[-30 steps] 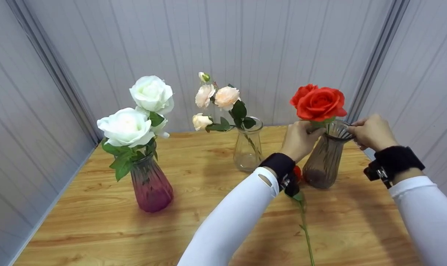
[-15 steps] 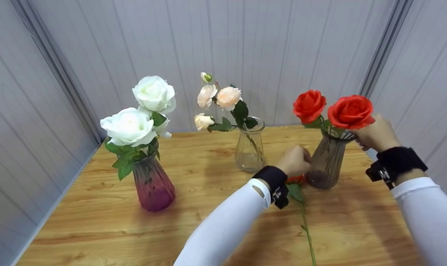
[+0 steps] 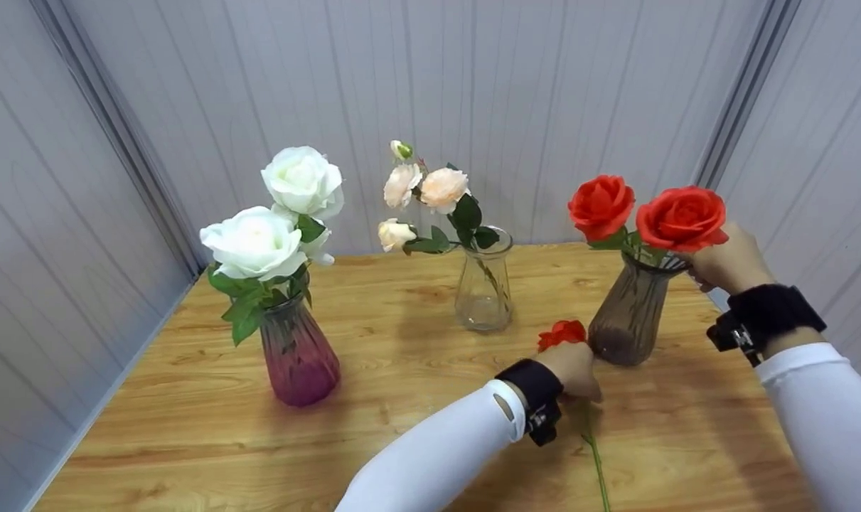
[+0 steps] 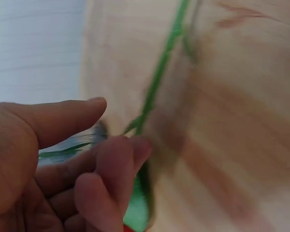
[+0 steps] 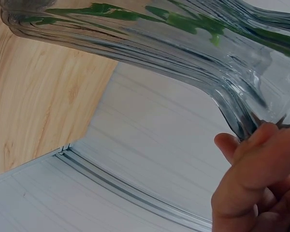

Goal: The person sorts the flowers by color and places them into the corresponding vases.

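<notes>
Over a red rose (image 3: 562,333) lying on the table is my left hand (image 3: 574,370), partly covering the flower. In the left wrist view, the thumb stays apart from the loosely bent fingers (image 4: 117,166), which are beside the rose's green stem (image 4: 159,70); nothing is between them. My right hand (image 3: 730,262) pinches the rim of the grey ribbed glass vase (image 3: 630,313). Two red roses, one on the left (image 3: 601,206) and one on the right (image 3: 682,219), stand in this vase, the right bloom hiding some of the fingers. Through the glass in the right wrist view, green stems (image 5: 183,21) show.
A pink ribbed vase (image 3: 301,363) with white roses (image 3: 256,242) stands at the left. Behind, in the middle, is a clear glass vase (image 3: 483,299) with pale peach flowers (image 3: 443,188). Panelled walls (image 3: 515,85) enclose the wooden table (image 3: 394,384) at the back and sides.
My left hand has left the red roses in the grey vase and come down toward the lying rose. The two vase blooms have spread apart. My right hand stays at the rim.
</notes>
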### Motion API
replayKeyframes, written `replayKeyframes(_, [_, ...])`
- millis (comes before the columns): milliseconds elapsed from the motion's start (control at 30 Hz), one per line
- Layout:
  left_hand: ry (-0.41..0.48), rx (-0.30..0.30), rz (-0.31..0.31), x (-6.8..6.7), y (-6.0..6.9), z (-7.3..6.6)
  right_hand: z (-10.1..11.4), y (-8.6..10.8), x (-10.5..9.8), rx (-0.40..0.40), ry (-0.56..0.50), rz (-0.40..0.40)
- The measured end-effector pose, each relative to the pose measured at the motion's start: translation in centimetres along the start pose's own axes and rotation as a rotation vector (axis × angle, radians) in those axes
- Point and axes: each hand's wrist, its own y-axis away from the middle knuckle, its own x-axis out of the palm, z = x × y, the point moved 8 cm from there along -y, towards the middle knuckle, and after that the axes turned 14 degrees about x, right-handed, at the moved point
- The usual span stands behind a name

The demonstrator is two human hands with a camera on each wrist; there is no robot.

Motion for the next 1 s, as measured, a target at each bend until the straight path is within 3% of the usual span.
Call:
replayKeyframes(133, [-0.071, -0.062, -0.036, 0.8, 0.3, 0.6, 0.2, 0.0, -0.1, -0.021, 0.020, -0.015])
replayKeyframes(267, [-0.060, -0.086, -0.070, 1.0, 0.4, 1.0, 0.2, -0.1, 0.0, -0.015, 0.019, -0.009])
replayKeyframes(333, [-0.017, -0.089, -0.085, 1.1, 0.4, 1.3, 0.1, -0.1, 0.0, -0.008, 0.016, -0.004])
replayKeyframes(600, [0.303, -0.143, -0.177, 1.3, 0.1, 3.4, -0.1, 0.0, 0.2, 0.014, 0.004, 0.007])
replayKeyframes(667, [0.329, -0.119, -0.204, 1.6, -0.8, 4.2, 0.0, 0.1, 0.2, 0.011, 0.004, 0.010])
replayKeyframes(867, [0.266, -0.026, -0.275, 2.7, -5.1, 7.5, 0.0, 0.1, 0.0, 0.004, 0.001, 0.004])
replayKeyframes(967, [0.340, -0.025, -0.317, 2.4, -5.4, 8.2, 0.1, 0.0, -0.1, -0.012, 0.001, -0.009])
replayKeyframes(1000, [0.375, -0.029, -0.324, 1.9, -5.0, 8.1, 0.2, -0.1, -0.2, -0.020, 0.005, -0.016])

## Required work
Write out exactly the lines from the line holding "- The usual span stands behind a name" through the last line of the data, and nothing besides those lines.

## Output for this exercise
- The usual span stands behind a name

The demonstrator is two human hands with a camera on each wrist; there is no robot.

Motion for the next 1 s, as measured, a target at each bend until the straight path is within 3% of the usual span.
Call:
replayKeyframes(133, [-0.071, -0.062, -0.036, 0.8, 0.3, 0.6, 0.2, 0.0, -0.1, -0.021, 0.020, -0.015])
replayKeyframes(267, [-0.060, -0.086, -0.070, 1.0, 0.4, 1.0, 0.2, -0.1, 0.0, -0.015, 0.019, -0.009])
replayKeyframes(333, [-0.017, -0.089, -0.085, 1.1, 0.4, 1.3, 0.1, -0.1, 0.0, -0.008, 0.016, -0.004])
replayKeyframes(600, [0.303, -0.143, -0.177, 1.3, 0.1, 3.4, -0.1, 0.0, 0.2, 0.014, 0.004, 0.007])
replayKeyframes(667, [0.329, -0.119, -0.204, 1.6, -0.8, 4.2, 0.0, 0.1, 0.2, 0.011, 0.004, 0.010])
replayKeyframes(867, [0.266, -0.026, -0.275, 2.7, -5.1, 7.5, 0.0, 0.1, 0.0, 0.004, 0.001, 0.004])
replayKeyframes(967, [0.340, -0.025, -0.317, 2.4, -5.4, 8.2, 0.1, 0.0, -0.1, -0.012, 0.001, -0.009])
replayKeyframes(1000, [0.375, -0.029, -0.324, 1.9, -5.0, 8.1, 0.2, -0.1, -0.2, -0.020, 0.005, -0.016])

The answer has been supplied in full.